=== Section Start ===

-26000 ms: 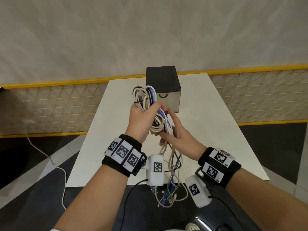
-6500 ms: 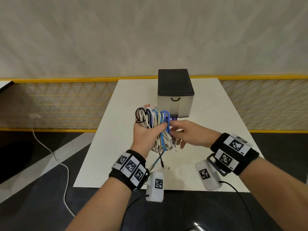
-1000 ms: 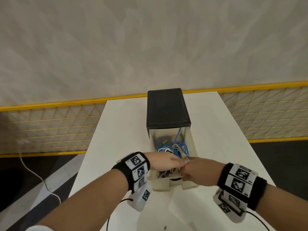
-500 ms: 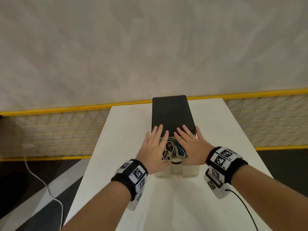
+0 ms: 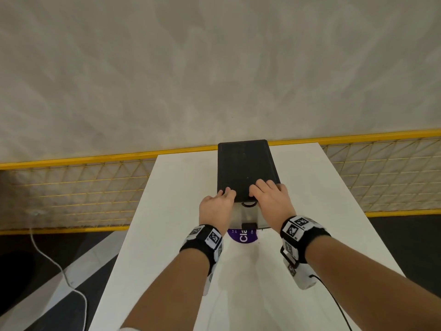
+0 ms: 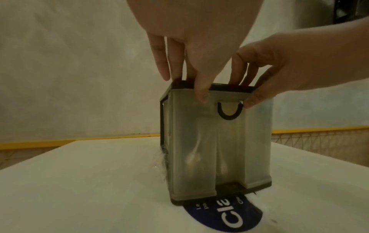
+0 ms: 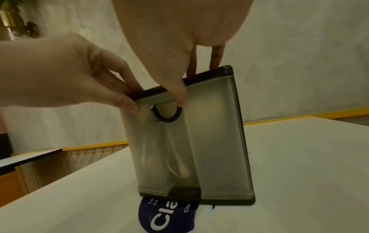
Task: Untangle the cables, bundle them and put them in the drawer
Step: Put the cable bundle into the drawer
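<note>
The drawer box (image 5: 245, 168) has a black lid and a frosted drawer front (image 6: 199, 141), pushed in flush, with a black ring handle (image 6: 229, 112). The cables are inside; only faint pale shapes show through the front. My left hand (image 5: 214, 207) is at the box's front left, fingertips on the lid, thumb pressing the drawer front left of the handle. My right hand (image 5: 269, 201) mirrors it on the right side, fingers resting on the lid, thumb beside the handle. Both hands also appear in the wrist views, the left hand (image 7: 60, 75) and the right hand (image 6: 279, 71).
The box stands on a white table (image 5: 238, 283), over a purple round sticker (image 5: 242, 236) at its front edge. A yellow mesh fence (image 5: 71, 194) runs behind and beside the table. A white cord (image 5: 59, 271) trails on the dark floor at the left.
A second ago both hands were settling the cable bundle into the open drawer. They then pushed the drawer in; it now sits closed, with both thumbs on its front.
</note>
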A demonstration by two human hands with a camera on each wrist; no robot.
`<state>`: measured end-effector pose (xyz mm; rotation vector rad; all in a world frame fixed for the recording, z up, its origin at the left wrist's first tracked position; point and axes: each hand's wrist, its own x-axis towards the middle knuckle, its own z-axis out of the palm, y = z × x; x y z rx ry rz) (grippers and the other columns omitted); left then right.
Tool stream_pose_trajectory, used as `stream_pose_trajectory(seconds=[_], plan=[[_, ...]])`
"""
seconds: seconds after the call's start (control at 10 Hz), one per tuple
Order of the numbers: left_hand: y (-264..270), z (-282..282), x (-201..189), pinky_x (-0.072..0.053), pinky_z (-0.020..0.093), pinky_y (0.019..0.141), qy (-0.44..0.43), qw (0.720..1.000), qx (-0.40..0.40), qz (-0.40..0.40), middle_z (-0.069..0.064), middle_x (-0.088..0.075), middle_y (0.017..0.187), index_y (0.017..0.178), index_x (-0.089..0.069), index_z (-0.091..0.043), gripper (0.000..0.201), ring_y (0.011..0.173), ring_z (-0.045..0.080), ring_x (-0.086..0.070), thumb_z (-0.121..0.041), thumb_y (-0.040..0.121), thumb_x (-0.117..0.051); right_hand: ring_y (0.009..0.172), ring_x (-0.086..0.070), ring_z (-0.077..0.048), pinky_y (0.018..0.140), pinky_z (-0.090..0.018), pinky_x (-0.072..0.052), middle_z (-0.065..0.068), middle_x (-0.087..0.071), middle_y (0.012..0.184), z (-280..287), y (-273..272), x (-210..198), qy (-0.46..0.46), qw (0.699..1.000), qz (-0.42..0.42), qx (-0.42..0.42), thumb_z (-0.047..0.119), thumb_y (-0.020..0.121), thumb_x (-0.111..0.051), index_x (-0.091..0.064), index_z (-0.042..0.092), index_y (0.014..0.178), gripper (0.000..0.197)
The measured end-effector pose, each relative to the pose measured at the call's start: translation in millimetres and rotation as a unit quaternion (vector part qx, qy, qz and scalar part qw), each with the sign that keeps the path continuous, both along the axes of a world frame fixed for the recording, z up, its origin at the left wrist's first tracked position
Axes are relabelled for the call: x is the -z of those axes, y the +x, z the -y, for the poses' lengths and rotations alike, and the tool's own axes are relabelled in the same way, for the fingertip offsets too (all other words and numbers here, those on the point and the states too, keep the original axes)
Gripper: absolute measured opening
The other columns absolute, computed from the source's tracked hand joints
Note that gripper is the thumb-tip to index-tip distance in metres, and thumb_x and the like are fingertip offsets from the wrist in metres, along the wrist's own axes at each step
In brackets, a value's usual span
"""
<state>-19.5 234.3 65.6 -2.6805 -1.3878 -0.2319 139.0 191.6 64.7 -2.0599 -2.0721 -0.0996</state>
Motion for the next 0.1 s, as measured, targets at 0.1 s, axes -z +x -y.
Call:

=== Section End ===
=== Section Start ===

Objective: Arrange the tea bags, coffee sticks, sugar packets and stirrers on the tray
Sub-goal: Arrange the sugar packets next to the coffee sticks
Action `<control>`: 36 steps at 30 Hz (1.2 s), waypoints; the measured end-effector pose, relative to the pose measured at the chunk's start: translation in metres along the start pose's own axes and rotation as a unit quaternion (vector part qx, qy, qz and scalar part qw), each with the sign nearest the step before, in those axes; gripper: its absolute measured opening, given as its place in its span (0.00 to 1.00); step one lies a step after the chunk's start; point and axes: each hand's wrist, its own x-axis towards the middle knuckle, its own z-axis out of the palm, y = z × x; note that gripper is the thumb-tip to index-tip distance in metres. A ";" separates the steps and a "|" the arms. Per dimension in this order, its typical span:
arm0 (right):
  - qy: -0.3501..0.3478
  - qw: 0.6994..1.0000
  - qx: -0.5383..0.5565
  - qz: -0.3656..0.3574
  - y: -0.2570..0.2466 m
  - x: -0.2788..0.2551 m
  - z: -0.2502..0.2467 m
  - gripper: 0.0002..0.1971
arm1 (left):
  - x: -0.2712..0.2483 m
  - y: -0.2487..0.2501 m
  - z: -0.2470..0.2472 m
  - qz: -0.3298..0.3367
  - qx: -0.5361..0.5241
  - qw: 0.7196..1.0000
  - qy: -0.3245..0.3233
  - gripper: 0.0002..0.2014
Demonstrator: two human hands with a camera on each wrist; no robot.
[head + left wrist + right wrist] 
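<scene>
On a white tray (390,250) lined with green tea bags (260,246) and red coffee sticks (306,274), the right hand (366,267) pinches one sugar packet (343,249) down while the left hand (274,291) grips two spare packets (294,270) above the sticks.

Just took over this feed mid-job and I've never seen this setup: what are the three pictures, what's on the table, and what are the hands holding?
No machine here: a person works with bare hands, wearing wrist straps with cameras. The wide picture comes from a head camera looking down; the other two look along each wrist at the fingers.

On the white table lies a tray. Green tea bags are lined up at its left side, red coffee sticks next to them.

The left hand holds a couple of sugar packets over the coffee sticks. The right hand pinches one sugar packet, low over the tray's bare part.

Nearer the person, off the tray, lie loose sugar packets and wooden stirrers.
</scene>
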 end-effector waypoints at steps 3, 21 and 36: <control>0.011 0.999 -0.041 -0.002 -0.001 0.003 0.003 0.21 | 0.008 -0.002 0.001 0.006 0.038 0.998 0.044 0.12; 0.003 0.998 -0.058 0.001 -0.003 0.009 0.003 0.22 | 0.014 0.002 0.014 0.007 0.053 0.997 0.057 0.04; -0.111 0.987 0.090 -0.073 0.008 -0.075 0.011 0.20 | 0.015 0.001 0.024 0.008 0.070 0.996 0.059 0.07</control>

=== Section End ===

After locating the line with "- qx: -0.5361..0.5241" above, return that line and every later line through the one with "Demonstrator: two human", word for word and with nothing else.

### Response to this exercise:
  - qx: -0.5361..0.5241
  - qw: 0.7196..1.0000
  - qy: -0.3245..0.3233
  - gripper: 0.0002..0.2014
Demonstrator: two human hands with a camera on each wrist; no robot.

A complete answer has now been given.